Если бы у нее хоть раз мелькнула догадка, что мальчик одинок и несчастен, она бы искренне ужаснулась; ведь даже читая в приходской газете о том, что кто-то дурно обращается с ребенком, она не могла удержаться от слез; и, при всей своей робости, она зачастую осмеливалась вступаться за Джека и упрашивала свое земное божество избавить мальчика от наказания. Если бы он хоть когда-нибудь сам попросил прощения, она бы относилась к нему лучше; но это упрямое равнодушие отталкивало ее. Однажды она, совершенно не умеющая лгать, даже чуточку погрешила против истины, чтобы отвести от племянника гнев викария. Разумеется, ее тотчас уличили, потому что Джек не стал отпираться и сразу сказал правду. Беда в том, что хоть он всегда сознавался в своих проступках, но делал это, как видно, вовсе не из отвращения ко лжи, а просто от дерзости; ведь когда ему это было на руку, он без зазрения совести сыпал самыми невероятными выдумками. Но он никогда не изворачивался; если уж он лгал, то обдуманно и смело, глядя старшим прямо в глаза, — и этого тетя Сара тоже не могла понять. А потому, при всем желании заменить Джеку мать, она только и могла кротко и длинно читать ему до смешного бесполезные нотации. Всю свою нежность она изливала на Молли, — девочка была еще слишком мала, чтобы проявить какие-либо дурные наклонности, если они у нее имелись, — а Джеку с его ожесточенным сердцем предоставила самому стоять за себя.
Джек не завидовал сестренке, которую все любили. На свой лад, сдержанно и застенчиво, он и сам ее любил. Но у них было слишком мало общего. Молли была не только мала и притом девочка, — эти два недостатка он бы ей, пожалуй, простил, — она была еще и «паинька». Она аккуратно затворяла за собой дверь, гости сажали ее к себе на колени, целовали, хвалили, пичкали сластями и охотно гладили ее золотистые кудри. Порою Джек спрашивал себя, неужели ее не тошнит от этих нежностей и почему она не отхватит свои волосы ножницами тети Сары и не швырнет кому-нибудь в лицо. Если бы это его вот так стали гладить да мусолить, он бы выдрал себе все волосы напрочь.
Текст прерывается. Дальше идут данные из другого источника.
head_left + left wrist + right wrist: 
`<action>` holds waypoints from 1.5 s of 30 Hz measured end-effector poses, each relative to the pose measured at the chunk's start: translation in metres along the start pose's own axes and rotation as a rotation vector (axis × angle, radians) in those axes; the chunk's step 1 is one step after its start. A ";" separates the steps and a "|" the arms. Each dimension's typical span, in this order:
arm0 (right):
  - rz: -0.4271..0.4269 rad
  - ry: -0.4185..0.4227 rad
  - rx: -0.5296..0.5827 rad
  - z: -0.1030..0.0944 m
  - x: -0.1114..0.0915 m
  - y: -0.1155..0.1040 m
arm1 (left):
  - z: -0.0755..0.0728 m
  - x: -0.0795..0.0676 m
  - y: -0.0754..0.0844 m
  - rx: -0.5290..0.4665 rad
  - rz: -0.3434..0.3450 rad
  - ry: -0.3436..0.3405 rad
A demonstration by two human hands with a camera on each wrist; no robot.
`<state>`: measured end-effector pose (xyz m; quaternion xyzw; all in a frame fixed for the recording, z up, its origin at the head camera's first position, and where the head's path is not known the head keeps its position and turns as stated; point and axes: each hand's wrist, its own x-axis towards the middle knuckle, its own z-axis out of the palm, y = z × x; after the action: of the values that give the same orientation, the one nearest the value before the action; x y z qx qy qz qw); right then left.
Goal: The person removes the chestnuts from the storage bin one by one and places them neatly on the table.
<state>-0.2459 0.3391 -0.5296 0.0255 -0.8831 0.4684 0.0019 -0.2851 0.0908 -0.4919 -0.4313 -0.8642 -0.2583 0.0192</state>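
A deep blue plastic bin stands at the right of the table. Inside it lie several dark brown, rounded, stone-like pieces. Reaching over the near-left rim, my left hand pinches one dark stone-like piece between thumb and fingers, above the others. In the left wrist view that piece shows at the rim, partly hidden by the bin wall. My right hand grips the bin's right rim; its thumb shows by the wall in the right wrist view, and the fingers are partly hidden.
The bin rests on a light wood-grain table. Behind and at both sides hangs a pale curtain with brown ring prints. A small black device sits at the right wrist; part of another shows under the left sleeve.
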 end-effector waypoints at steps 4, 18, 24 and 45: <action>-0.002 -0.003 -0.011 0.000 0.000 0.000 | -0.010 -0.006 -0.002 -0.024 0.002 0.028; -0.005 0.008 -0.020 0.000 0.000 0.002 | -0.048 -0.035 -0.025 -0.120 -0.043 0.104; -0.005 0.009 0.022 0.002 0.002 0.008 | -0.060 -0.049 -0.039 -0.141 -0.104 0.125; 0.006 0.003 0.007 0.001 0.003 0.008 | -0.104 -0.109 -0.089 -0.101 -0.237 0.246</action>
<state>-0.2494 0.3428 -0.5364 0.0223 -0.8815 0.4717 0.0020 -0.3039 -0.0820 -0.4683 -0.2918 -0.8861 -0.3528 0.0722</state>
Из всех людей, по его мнению, какие-то права на него имели только головорезы, у которых он вот уже почти два года был атаманом. Его нравственные устои были просты и грубы, как у дикаря; ему и в голову не приходило, что бить окна, воровать яблоки в садах, громить чужие огороды — низко и нечестно; и его ничуть не интересовало, что думают и чего хотят его подданные: он — повелитель, и воля его — закон; но бросить своих мальчишек в беде, допустить, чтоб кого-нибудь из них поколотили, вместо того чтобы как-нибудь изловчиться и принять удар на себя, — это он счел бы чудовищной подлостью. В своем крохотном королевстве он был неограниченный деспот; он не сомневался, что единственный долг подданного — повиновение, а единственный долг правителя — верность; и он был безупречно верен своим мальчишкам, но в глубине души их презирал.